Beginning with the first line and ending with the one containing "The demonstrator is", copy the lines of the listing below exactly; omit everything else.

::: Provided records :::

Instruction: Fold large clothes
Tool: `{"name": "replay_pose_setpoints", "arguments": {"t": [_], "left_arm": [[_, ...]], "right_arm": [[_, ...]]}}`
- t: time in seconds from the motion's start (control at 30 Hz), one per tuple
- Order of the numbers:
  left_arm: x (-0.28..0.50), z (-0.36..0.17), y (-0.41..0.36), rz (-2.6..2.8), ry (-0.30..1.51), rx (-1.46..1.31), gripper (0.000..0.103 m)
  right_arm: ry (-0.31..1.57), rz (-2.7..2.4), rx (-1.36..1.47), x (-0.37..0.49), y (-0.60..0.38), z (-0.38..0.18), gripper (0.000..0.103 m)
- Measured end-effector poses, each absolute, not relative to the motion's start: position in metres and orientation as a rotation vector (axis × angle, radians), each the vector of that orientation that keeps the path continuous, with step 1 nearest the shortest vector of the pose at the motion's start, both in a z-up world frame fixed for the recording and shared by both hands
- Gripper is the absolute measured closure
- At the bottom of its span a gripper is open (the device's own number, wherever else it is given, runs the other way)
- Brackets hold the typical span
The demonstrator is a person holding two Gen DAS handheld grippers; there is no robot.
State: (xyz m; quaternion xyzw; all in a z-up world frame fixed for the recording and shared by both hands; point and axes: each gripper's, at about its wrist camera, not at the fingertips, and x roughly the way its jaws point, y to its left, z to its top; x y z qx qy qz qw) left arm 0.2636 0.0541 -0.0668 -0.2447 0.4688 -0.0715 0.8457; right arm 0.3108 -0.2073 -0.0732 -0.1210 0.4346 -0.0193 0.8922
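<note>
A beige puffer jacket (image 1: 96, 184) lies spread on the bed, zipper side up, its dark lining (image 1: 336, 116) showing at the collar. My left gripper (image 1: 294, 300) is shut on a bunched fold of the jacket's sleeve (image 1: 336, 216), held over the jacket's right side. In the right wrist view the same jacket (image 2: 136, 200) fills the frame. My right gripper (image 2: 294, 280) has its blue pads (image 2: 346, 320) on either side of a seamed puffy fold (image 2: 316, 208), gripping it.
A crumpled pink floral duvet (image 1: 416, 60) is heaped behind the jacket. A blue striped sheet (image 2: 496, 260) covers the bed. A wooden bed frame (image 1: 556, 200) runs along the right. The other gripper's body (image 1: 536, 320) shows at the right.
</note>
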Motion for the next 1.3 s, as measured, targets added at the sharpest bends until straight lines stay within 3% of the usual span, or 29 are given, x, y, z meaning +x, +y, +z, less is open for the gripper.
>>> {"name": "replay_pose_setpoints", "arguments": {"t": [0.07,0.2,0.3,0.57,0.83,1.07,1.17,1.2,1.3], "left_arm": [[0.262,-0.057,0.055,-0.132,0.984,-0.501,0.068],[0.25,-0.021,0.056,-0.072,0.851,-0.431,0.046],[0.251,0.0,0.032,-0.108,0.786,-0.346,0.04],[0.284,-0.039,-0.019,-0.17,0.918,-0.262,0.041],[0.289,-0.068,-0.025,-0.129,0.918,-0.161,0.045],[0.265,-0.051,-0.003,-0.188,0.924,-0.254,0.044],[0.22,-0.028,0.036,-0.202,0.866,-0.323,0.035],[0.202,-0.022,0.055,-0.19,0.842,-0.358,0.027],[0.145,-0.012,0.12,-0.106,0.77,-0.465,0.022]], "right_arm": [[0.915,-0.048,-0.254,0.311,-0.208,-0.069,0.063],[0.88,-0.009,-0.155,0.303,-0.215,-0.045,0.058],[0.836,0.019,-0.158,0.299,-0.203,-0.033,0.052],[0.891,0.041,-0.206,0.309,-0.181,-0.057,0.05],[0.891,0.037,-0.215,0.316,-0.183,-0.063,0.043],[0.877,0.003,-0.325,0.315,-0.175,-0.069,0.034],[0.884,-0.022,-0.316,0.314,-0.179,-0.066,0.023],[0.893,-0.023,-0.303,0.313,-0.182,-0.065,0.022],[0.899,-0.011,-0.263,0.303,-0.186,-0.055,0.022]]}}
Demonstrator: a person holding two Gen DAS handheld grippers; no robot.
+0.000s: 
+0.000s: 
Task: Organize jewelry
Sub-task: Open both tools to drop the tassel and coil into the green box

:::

• **Written solution**
Instruction: Fold large clothes
Tool: `{"name": "replay_pose_setpoints", "arguments": {"t": [_], "left_arm": [[_, ...]], "right_arm": [[_, ...]]}}`
- t: time in seconds from the motion's start (control at 30 Hz), one per tuple
- Order of the numbers:
  left_arm: x (-0.28..0.50), z (-0.36..0.17), y (-0.41..0.36), rz (-2.6..2.8), ry (-0.30..1.51), rx (-1.46..1.31), gripper (0.000..0.103 m)
  right_arm: ry (-0.31..1.57), rz (-2.7..2.4), rx (-1.36..1.47), x (-0.37..0.49), y (-0.60..0.38), z (-0.38..0.18), gripper (0.000..0.103 m)
- Measured end-effector poses, each absolute, not relative to the motion's start: position in metres and orientation as a rotation vector (axis × angle, radians), each the vector of that orientation that keeps the path continuous, with step 1 nearest the shortest vector of the pose at the motion's start, both in a z-up world frame fixed for the recording and shared by both hands
- Gripper is the absolute measured closure
- At the bottom of its span a gripper is open (the device's own number, wherever else it is given, runs the other way)
- Brackets hold the typical span
The demonstrator is a person holding two Gen DAS handheld grippers; there is no robot.

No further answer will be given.